## PROBLEM STATEMENT
Quote every line below exactly and skip any picture.

## DATA EXCERPT
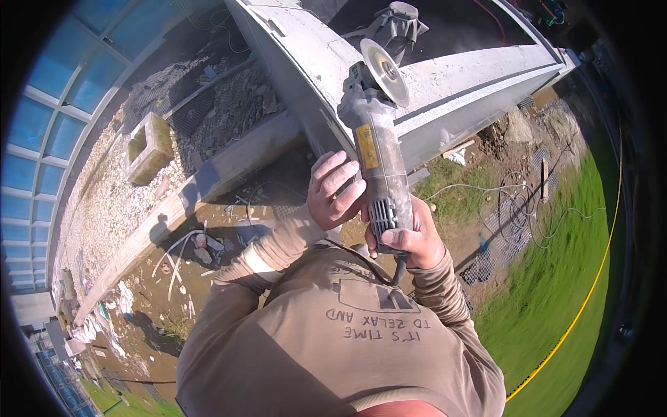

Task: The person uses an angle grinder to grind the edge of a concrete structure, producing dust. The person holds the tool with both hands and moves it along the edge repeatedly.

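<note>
I hold a grey, dust-coated angle grinder (380,167) upright in my right hand (417,240), fingers wrapped round its rear body near the cord. Its round cutting disc (379,69) is at the upper end, over a white-coated ledge (458,83). Just left of the grinder, my left hand (330,194) has its fingers slightly bent and apart; whether the fingertips touch the tool is unclear, and its thumb is hidden. My tan long-sleeved shirt (292,361) fills the lower middle.
A concrete beam (139,236) runs diagonally at left, beside a hollow block (146,156), gravel and debris. Blue glazing (62,139) curves along the left rim. Loose cables and mesh (507,222) lie at right, near grass (549,306) and a yellow tape (583,313). A draped object (399,28) stands beyond the disc.
</note>
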`<state>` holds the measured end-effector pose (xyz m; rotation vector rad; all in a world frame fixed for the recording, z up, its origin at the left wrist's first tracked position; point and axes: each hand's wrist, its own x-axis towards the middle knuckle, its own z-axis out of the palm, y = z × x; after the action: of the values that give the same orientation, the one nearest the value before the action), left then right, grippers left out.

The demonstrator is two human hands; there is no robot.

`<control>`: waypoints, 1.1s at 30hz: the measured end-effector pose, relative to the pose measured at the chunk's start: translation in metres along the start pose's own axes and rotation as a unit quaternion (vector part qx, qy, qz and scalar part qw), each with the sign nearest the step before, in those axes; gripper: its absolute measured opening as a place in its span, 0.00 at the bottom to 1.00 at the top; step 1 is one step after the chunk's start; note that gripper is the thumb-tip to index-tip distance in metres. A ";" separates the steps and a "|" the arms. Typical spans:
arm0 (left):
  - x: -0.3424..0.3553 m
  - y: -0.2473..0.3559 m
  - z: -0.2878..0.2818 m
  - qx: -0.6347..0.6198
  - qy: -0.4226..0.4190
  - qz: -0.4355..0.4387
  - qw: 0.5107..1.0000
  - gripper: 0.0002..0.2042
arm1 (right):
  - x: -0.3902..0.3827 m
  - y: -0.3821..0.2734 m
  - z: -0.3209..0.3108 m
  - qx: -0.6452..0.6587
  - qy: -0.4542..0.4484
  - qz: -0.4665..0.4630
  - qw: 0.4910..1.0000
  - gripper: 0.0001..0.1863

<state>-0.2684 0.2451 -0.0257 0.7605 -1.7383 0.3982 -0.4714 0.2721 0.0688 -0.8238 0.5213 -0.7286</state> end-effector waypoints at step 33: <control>0.024 -0.076 -0.052 0.012 -0.180 0.096 0.979 0.11 | 0.036 0.023 0.042 -0.267 0.068 -0.053 0.960 0.45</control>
<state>-0.1835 0.2146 0.0039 0.7148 -2.1611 0.4323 -0.4117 0.2754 0.0693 -1.3190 0.8222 -0.7562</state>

## RESPONSE
Task: The person uses an angle grinder to grind the edge of a concrete structure, producing dust. The person holds the tool with both hands and moves it along the edge repeatedly.

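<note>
I hold a grey, dust-coated angle grinder (380,167) upright in my right hand (417,240), fingers wrapped round its rear body near the cord. Its round cutting disc (379,69) is at the upper end, over a white-coated ledge (458,83). Just left of the grinder, my left hand (330,194) has its fingers slightly bent and apart; whether the fingertips touch the tool is unclear, and its thumb is hidden. My tan long-sleeved shirt (292,361) fills the lower middle.
A concrete beam (139,236) runs diagonally at left, beside a hollow block (146,156), gravel and debris. Blue glazing (62,139) curves along the left rim. Loose cables and mesh (507,222) lie at right, near grass (549,306) and a yellow tape (583,313). A draped object (399,28) stands beyond the disc.
</note>
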`<state>` holds the measured end-effector pose (xyz m; rotation vector rad; all in a world frame fixed for the recording, z up, its origin at the left wrist's first tracked position; point and axes: each hand's wrist, its own x-axis towards the middle knuckle, its own z-axis out of the palm, y = z × x; after the action: of the values that give the same orientation, the one nearest the value before the action), left then right, grippers left out.

The demonstrator is two human hands; there is no robot.

`<control>`: waypoints, 1.1s at 30hz: the measured end-effector pose, relative to the pose measured at the chunk's start: translation in metres along the start pose's own axes and rotation as a unit quaternion (vector part qx, qy, qz and scalar part qw), each with the sign nearest the step before, in those axes; gripper: its absolute measured opening as a place in its span, 0.00 at the bottom to 1.00 at the top; step 1 is one step after the chunk's start; note that gripper is the thumb-tip to index-tip distance in metres. A ";" separates the steps and a "|" the arms. Typical spans:
arm0 (left):
  - x: -0.3424..0.3553 m
  - y: -0.2473..0.3559 m
  - z: -0.2878..0.2818 m
  - qx: -0.6347..0.6198
  - qy: -0.4226..0.4190
  - qz: -0.4355..0.4387
  - qw: 0.5107..1.0000
  - gripper: 0.0002..0.2042
arm1 (right):
  - x: -0.3902..0.3827 m
  - y: -0.3821..0.2734 m
  - z: -0.3209..0.3108 m
  - qx: -0.6452..0.6587
  - qy: -0.4542..0.4484
  - qz: -0.4665..0.4630
  - qw: 0.4910..1.0000
  - gripper: 0.0001..0.1863

<state>-0.2684 0.2451 -0.0257 0.7605 -1.7383 0.3982 -0.4714 0.2721 0.0688 -0.8238 0.5213 -0.7286</state> end-effector waypoints at step 33: <control>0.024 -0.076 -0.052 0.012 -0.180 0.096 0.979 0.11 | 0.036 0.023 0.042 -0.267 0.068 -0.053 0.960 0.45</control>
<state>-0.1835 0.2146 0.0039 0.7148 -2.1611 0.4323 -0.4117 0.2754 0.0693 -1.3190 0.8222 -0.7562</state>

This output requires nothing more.